Landmark Books in All Fields
ItemID: #86634
Cost: $700.00

High Cost Living

Thomas W. Lawson

“IT’S A SWEET, PRETTY GAME, ISN’T IT?”

LAWSON, Thomas W. High Cost Living. (Boston): Dreamwold (Nathan Sawyer & Son), 1913. Folio (9-1/2 by 14 inches), original full maroon limp reverse calf gilt, yap edges, silk pastedown endpapers, uncut and largely unopened. $700.

First edition of this “insider’s account” by financial wizard and Wall Street reformer Lawson— number 675 of 1,000 copies “prepared solely for the free distribution to law-makers and law-administrators,” a scarce association copy designated in an unidentified hand on the limitation page to Samuel Untermyer, whose attack on the “money trust” and leader role in the Pujo investigation earns high praise from Lawson, who features excerpts from Untermyer’s cross-examination of major Wall Street figures and praises the Pujo Report as a “true-to-life picture of the System’s blackjacking the American people.”

"In an era when corporate stocks were first being offered as investment instruments, financial advice consisted of advertisements and promotional articles in the press. Lawson's skill in using these devices to publicize the stocks he backed enabled him to attain a following among investors in New England. He became a millionaire by age thirty… Lawson's proposal for government regulation of securities, High Cost Living,… [is] an insider's account of the pecuniary guile of an era filled with stock market machinations" (ANB). The flamboyant and highly successful Lawson writes: "It's a sweet, pretty game, isn't it? I ask you— you American people. If I, the outsider, from 'reading' the tape, can make $1,600,000, what do you think of the chance of the insiders, the ones who 'make' the tape, to make easy money out of your hard-earned wages and incomes?" With color frontispiece, two color plates, in-text line cuts and stock market charts. Recipient Samuel Untermyer was praised by Lawson in his book, Frenzied Finance (1905), as "the Machiavelli of the New York Bar." Early in his landmark career Untermyer "represented major business interests in some of the most important cases of the period," including the formation of Bethlehem Steel and key mergers. In October 1912 Untermyer "was appointed counsel of a subcommittee of the U.S. House of Representatives Committee on Banking and Currency, which conducted… the Pujo Money Trust Investigation, [that] involved months of testimony and the examination of some of the most important financiers in the country, including J. Pierpont Morgan" (ANB). In High Cost Living Lawson provides extensive laudatory coverage of the Pujo investigation, and attacks the "Money Trust"— a practice identified by Untermyer in his famous speech of December 1911, which "alleged that a 'money trust' controlled the economy of the United States through a network of interlocking directorships" (ANB). Lawson includes journalistic coverage and excerpts of Untermyer's cross-examination in the Pujo investigation, ultimately praising the Pujo Report as "the greatest contribution to the history of modern finance… It is a true-to-life picture of the System's blackjacking the American people."
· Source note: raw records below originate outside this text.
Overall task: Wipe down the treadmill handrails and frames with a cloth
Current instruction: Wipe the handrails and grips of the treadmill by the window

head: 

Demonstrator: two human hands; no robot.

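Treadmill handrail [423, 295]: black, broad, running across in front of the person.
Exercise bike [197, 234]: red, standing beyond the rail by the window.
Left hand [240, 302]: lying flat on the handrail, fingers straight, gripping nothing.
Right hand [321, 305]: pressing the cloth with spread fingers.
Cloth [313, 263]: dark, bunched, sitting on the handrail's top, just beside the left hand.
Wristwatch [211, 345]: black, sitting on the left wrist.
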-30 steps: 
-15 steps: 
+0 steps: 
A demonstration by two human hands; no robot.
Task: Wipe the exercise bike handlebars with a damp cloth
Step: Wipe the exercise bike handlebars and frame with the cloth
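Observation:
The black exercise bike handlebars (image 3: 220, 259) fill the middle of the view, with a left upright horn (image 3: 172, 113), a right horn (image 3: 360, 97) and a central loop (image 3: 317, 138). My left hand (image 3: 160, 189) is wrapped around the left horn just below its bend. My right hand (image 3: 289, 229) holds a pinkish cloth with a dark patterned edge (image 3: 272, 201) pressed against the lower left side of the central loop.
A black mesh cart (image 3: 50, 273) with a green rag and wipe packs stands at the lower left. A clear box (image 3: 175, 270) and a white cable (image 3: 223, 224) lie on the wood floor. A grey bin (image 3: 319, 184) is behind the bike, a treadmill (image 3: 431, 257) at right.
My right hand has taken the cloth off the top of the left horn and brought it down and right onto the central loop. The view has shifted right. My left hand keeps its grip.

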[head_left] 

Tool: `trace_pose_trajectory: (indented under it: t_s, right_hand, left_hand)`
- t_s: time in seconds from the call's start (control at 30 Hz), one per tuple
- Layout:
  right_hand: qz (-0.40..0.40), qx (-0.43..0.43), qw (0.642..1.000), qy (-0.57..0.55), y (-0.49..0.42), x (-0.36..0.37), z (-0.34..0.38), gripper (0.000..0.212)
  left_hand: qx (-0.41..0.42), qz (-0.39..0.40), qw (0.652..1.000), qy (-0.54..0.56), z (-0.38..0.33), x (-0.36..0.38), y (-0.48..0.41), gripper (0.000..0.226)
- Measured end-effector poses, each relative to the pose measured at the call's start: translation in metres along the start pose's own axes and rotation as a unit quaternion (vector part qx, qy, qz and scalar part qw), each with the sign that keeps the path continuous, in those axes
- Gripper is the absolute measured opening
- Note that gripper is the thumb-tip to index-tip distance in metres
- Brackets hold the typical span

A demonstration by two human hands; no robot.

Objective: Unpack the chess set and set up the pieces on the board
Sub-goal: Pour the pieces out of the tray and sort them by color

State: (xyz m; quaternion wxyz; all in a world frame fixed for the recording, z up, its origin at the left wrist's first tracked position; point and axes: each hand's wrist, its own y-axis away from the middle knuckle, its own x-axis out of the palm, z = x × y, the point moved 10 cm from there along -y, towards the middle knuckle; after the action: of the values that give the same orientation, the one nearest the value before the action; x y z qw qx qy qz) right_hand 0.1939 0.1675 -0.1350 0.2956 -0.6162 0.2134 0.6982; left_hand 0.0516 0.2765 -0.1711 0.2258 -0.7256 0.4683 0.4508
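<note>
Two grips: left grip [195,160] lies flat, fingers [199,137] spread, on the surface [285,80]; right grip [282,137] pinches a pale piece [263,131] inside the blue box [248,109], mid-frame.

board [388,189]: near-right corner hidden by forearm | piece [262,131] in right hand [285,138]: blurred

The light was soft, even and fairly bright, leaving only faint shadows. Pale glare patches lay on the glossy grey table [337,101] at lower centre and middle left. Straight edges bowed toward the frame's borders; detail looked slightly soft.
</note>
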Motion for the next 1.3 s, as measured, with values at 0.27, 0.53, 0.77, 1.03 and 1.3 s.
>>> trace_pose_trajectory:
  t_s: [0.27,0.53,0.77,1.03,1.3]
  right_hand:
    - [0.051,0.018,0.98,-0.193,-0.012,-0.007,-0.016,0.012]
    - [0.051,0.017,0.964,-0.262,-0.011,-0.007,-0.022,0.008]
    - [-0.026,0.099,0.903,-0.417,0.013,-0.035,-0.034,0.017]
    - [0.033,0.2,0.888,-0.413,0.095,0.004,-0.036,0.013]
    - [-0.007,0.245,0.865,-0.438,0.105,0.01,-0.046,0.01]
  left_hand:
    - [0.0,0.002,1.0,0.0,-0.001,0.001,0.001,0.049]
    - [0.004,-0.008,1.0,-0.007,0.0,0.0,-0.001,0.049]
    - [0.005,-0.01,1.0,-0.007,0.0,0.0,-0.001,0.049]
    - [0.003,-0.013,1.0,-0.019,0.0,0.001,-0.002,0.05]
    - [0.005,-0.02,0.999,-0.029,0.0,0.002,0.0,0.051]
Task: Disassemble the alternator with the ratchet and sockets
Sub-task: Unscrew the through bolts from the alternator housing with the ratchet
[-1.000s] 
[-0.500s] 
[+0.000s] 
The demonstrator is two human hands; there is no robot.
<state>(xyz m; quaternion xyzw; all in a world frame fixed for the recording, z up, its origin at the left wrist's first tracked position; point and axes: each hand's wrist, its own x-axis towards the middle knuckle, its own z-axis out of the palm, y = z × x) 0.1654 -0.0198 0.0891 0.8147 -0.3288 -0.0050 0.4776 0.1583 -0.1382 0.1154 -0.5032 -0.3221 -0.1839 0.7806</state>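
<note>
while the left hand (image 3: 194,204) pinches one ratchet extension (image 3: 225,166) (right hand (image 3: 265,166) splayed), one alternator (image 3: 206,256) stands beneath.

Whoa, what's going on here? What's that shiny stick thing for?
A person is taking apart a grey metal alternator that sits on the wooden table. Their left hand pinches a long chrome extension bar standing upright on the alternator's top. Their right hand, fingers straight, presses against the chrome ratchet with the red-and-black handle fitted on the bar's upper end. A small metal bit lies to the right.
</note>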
Untermyer and the Pujo Report led to groundbreaking legislation, "including the Federal Reserve Act of 1914. Untermyer assisted in the preparation of the bill and argued in favor of it before Congress. He also made a substantial contribution to the drafting and passage of the Federal Trade Commission Act of 1914 and the Clayton Anti-Trust Act of 1914. Untermyer retained an active interest in the financial sector and campaigned for reforms in the practices of the New York Stock Exchange to strengthen the rights of minority stockholders against corporate abuses… One of the earliest American opponents of the Nazi government in Germany, Untermyer became, in 1933, president of the… Non-Sectarian Anti-Nazi League to Champion Human Rights… To draw attention to Hitler's violations of human rights and, in particular, the persecution of the German Jewish community, Untermyer campaigned for an American boycott of German imports. In July 1933, as president of the World Jewish Economic Federation, he presented an unsuccessful proposal for an international boycott of Germany to the League of Nations" (ANB).

Very lightest scattered foxing mainly to endpapers, frontis with a few fold lines. A fine copy with a distinctive association.